= Savages (play) =

1973 play by British playwright Christopher Hampton

Savages is a play by British writer Christopher Hampton. It premiered at the Royal Court Theatre, London in 1973, with leading players Paul Scofield, Tom Conti and Michael Pennington, and was published the following year by Faber and Faber.

Hampton was inspired to write this play by the article "Genocide", written by journalist Norman Lewis and published in The Sunday Times Colour Magazine on 23 February 1969. Lewis described the systematic extermination in Brazil of its Indians, ranging from the 16th century to the present day under the military dictatorship.

The American premiere of Savages took place on August 15, 1974 at the Mark Taper Forum in Los Angeles. It was presented by the Center Theatre Group and was directed by Gordon Davidson. It featured Joseph Maher, Michael Cristofer, and Ben Piazza.

==Background==
The play is based on an incident in the early 1960s, in which most of the Cintas Tribe was massacred on one of their traditional feast days, the Quarup. Sticks of dynamite were dropped from a plane, killing most of the members of the tribe in place. Hampton based his research about the Quarup and its legends on Mythology of all Ages and on Claude Lévi-Strauss's works of anthropology: Le cru et le cuit and Du Miel aux Cendres.

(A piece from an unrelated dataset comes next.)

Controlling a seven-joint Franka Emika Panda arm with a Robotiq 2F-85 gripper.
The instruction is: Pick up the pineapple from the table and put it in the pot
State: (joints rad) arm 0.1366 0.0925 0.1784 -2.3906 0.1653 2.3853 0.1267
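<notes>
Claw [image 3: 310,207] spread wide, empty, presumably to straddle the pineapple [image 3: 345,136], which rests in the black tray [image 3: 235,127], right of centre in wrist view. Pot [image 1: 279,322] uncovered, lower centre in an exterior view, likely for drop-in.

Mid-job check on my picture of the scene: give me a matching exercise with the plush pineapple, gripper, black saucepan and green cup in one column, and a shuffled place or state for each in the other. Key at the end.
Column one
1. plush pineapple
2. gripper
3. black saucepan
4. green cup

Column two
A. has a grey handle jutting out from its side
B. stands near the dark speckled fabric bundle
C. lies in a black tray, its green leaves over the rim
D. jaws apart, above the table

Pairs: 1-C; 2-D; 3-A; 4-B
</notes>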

The political background was the actions of the military dictatorship in Brazil from 1964 to 1985. The regime, backed by the United States through the CIA, suppressed all political and civil opposition by widespread use of torture and intense police pressure. Four years after the military coup d'état, a guerrilla movement developed under the leadership of Carlos Marighella of the A.L.N (Ação Libertadora Nacional). In 1969 and 1970, the ALN kidnapped various ambassadors and embassy officials from the USA, Japan, West Germany, and Switzerland in order to exchange them for the release of hundreds and thousands of political prisoners. Marighela was killed by the police in November 1969. By 1972, the guerilla movement was said to be crushed.

==Plot summary==
Alan West, British government official in Brazil, is kidnapped by the M.R.B. (Movimento Revolucionario Brasileiro) in order to be exchanged for political prisoners. His guard, Carlos Esquerdo, is a would-be philosopher, reciting quotes by Fanon and Camus, and interested in poetry and chess. He tries to make his hostage understand the ideas behind the revolutionary movement, reads their manifesto to him, and says that the corrupt government must be punished for "selling our country to the interests of US capitalism, which it has allowed to exploit our resources and steal our land, while our people starve and suffer all the miseries of poverty and unemployment".

While Esquerdo focuses on the plight of the 90 million Brazilian workers and landless farmers, West is preoccupied with the extinction of the indigenous Indians. In flashbacks, the audience learns that West has long been interested in Indian culture, rituals, and legends, and that he is aware of the genocide under way in the country. He knows that if no measures are taken, there will be few Indians left to tell their tales and perform their cultural rites of the Quarup. They were being murdered by gifts of poisoned sugar, introduced infectious disease, and outright slaughter financed by greedy land owners and speculators, both foreign and domestic. Henchman Ataide Pereira tells an American investigator of the history of murder and mercilessness. The play also criticises missionaries; Reverend Elmer Penn is portrayed as treating "his flock" of converted Indians like domesticated animals not fit to think for themselves. An anthropologist sees the situation as clearly as West but has no power or means to change it for the better.

Finally, Esquerdo shoots and kills West. The play ends with the historic bombing during the Quarup celebrations, which extinguished the Cintas Tribe.